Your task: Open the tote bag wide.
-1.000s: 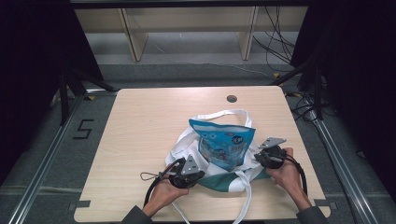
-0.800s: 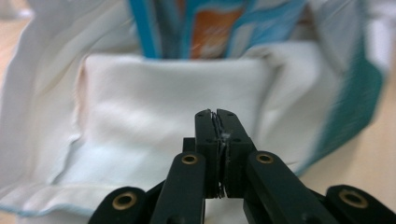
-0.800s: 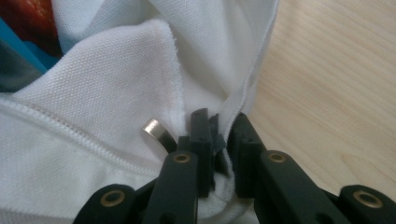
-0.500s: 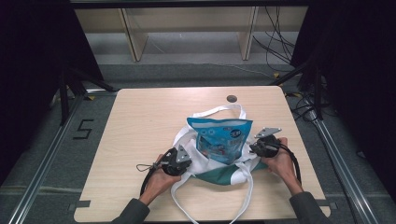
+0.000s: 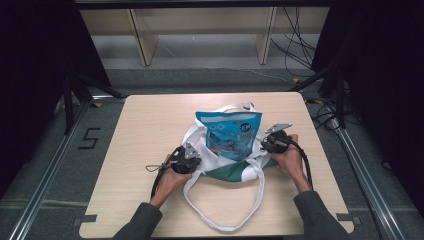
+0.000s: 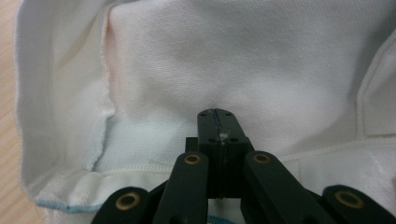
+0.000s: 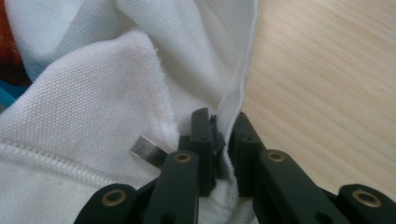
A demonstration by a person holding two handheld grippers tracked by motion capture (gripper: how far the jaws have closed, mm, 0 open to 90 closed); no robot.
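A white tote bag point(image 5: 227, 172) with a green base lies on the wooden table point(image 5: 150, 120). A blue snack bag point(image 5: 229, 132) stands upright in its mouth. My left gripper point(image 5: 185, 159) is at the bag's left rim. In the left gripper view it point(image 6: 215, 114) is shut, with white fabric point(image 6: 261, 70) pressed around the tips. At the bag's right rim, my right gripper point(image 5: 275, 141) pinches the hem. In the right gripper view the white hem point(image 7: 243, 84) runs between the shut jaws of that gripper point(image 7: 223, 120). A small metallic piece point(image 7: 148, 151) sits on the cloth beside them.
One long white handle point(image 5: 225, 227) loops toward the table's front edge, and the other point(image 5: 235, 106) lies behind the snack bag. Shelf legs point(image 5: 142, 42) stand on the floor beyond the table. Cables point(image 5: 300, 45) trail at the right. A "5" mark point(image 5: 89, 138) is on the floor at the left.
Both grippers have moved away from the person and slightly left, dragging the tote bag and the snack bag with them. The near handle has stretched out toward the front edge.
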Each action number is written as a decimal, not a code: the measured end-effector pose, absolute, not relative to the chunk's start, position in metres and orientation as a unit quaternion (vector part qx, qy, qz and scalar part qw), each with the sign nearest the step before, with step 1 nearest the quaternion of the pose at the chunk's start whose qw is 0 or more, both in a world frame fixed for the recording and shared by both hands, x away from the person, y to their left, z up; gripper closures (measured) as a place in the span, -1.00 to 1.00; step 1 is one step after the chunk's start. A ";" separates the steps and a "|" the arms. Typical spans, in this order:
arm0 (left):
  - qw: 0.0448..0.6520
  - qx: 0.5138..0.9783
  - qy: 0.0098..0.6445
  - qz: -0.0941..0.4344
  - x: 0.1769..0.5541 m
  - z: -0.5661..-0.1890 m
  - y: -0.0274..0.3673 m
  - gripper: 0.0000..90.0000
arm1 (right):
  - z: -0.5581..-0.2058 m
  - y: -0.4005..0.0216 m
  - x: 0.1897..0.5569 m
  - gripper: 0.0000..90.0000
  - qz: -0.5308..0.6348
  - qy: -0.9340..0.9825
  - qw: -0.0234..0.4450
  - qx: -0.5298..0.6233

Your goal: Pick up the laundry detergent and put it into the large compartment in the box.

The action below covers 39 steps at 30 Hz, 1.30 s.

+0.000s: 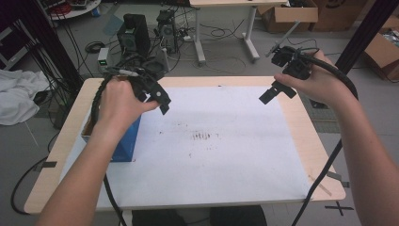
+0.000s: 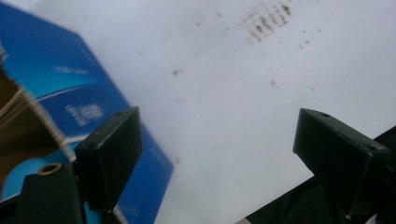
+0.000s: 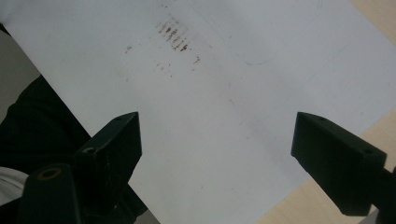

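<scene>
The left gripper [image 2: 217,154] has its two black jaws spread wide with nothing between them, hanging over the large white paper sheet [image 2: 224,84] just beside a blue cardboard box [image 2: 70,88]. In the left gripper view the box's open top shows a brown inside, but what it holds is too blurred to tell. In the high view the left gripper [image 1: 157,96] sits above the box's [image 1: 124,141] inner edge, held in the person's left hand [image 1: 117,106], and the forearm covers much of the box.

The right gripper [image 3: 215,149] is likewise wide apart and empty, aimed down at the white sheet [image 3: 233,70] near its edge, where the pale wooden tabletop [image 3: 373,18] shows. From above, the right gripper [image 1: 275,92] hovers over the sheet's far right corner in the right hand [image 1: 317,82], well apart from the left one.

A patch of small dark smudges [image 1: 202,136] marks the middle of the sheet.

Beyond the table [image 1: 70,122] lie a grey floor with tangled black cables [image 1: 221,33], two dark computer towers [image 1: 134,33], a white desk's legs [image 1: 200,35], cardboard boxes [image 1: 291,14] and a white cloth [image 1: 19,94] at the left.
</scene>
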<state>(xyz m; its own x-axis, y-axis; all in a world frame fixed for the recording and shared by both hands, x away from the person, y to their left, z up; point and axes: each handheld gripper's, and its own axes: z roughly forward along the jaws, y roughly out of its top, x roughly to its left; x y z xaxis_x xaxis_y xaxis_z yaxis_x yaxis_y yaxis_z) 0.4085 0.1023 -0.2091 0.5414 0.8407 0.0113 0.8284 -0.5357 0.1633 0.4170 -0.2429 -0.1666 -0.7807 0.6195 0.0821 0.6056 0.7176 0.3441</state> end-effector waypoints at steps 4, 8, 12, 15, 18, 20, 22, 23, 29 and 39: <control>0.073 0.883 0.462 0.045 0.406 -0.216 0.086 -0.64 | -0.164 -0.244 0.416 -0.64 0.182 0.925 0.022 0.332; 0.064 0.892 0.445 0.040 0.404 -0.230 0.071 -0.64 | -0.164 -0.245 0.415 -0.64 0.181 0.925 0.022 0.333; 0.068 0.895 0.440 0.034 0.402 -0.245 0.063 -0.65 | -0.164 -0.245 0.415 -0.64 0.182 0.925 0.022 0.334; 0.065 0.896 0.438 0.029 0.401 -0.254 0.059 -0.65 | -0.164 -0.245 0.414 -0.64 0.181 0.926 0.021 0.332; 0.056 0.899 0.432 0.031 0.399 -0.260 0.054 -0.64 | -0.163 -0.246 0.413 -0.65 0.181 0.925 0.022 0.333; 0.060 0.900 0.431 0.022 0.399 -0.261 0.053 -0.64 | -0.163 -0.246 0.412 -0.64 0.180 0.925 0.023 0.333; 0.074 0.901 0.428 0.015 0.398 -0.260 0.051 -0.65 | -0.162 -0.247 0.411 -0.65 0.183 0.925 0.022 0.332; 0.075 0.901 0.427 0.016 0.398 -0.259 0.051 -0.65 | -0.162 -0.247 0.411 -0.65 0.182 0.925 0.022 0.332; 0.079 0.902 0.425 0.011 0.398 -0.260 0.047 -0.64 | -0.163 -0.247 0.412 -0.65 0.181 0.925 0.022 0.334; 0.075 0.902 0.424 0.011 0.398 -0.263 0.042 -0.65 | -0.165 -0.245 0.415 -0.65 0.182 0.925 0.020 0.333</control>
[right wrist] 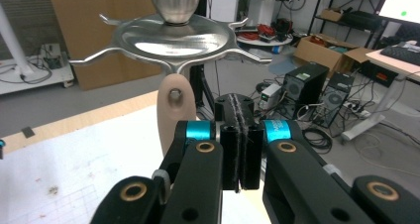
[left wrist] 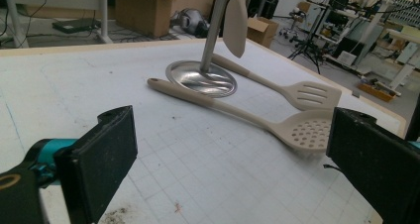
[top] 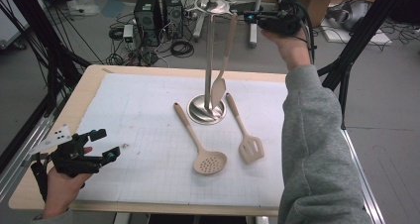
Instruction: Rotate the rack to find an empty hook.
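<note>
Spatula (top: pixel 225 60) is seen hanging by the hole in its handle from a hook of the utensil stand (top: pixel 208 107), its blade down beside the stand's pole and just above the round base. In the right gripper view the handle end (right wrist: pixel 173 112) is shown hooked under the stand's star-shaped top plate (right wrist: pixel 173 35), just beyond the jaws and slightly to their left. The right gripper (top: pixel 252 18) is held level beside the top of the stand, and its jaws are pressed together pad to pad with nothing between them; the spatula is not gripped. On the bench (top: pixel 89 85), which is covered by a white gridded mat, a slotted turner (top: pixel 246 135) is laid just right of the stand's base, and a perforated skimmer (top: pixel 200 144) is laid in front of the base, its handle end close to the rim. The two are seen lying apart, blades pointed away from the stand. The left gripper (top: pixel 106 144) is held well away from the stand at the near left corner of the bench, its jaws spread wide and empty.
</note>
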A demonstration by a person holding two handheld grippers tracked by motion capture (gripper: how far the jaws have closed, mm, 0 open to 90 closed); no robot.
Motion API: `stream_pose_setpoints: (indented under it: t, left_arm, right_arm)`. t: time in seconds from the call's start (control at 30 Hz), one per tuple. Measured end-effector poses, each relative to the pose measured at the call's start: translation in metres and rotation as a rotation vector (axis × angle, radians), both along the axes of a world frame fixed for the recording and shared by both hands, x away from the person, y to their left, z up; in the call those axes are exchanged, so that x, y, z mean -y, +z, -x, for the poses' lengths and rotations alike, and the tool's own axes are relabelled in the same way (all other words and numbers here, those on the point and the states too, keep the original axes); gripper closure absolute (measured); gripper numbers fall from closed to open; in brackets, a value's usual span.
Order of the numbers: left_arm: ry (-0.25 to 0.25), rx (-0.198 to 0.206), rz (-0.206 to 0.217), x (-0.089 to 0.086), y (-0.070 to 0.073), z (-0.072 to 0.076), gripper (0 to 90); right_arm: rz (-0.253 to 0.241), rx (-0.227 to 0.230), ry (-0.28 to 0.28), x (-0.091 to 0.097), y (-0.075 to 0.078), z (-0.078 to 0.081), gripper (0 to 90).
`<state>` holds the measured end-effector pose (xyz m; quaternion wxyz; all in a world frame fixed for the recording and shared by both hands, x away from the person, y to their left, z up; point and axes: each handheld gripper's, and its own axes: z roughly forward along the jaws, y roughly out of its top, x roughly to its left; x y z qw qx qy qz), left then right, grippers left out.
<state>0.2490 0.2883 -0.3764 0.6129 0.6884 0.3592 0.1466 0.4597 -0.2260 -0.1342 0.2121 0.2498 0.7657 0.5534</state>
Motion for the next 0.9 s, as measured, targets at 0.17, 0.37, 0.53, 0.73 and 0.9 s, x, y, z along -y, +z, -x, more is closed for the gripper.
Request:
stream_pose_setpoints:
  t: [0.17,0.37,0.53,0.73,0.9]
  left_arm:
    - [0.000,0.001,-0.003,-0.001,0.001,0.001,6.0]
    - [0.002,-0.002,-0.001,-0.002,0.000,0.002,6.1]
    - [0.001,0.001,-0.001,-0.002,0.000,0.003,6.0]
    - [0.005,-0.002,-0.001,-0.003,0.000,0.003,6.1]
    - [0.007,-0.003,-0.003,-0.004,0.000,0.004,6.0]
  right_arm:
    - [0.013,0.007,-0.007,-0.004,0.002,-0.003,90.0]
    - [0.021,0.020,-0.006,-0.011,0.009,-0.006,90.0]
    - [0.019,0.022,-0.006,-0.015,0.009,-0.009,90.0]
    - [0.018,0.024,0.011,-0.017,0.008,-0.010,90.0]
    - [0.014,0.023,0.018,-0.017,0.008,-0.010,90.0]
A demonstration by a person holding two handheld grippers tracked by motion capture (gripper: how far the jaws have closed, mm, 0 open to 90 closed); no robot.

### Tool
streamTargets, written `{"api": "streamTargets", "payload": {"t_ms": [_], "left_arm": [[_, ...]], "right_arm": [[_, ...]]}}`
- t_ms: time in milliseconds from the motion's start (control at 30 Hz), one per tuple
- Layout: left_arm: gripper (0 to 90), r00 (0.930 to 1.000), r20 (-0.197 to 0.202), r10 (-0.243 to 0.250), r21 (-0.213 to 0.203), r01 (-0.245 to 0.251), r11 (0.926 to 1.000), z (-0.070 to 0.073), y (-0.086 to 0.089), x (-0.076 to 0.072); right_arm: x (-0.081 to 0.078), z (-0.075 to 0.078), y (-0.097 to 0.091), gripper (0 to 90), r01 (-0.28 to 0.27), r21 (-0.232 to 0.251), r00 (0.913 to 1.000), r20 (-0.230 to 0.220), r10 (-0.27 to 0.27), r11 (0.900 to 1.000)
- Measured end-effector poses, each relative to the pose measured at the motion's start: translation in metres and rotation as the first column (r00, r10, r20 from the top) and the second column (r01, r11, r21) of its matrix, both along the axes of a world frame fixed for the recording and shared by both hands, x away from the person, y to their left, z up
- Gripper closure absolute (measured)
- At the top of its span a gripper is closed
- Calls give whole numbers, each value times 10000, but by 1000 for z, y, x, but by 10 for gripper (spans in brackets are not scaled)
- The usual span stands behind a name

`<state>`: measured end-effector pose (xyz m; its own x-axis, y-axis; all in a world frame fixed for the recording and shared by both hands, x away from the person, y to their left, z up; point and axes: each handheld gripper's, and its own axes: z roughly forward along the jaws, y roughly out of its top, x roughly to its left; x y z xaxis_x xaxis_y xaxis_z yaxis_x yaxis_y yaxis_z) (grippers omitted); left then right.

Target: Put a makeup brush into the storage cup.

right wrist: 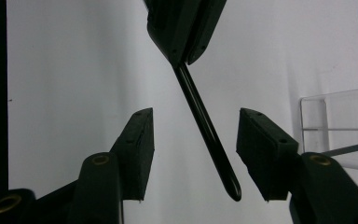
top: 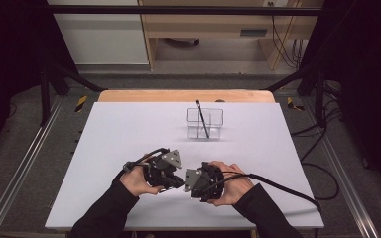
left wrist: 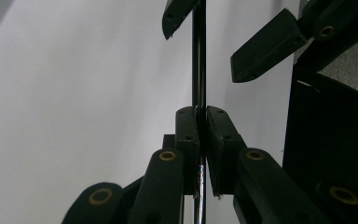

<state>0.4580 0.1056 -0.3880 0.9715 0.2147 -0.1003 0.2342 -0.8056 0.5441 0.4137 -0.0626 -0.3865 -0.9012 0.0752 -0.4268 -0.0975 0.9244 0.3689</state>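
My left gripper [left wrist: 202,116] is shut on a thin black pen [left wrist: 198,70], which sticks out past its fingertips. In the right gripper view that pen [right wrist: 214,149] slants down between the jaws of my right gripper [right wrist: 193,135]. Those jaws stand apart on either side of the pen's rounded end, with a gap on each side. Over the front middle of the white table [top: 129,134], the left gripper [top: 177,181] and the right gripper [top: 188,181] meet tip to tip, each in a person's hand.
A clear plastic container [top: 193,124] stands beyond the middle of the table with another black pen [top: 202,118] leaning in it. Its wall [right wrist: 340,121] lies at the right of the right gripper view. Cables trail off to the right of the table.
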Motion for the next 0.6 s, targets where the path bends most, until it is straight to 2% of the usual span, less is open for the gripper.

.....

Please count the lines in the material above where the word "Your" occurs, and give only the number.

• _Written response_
2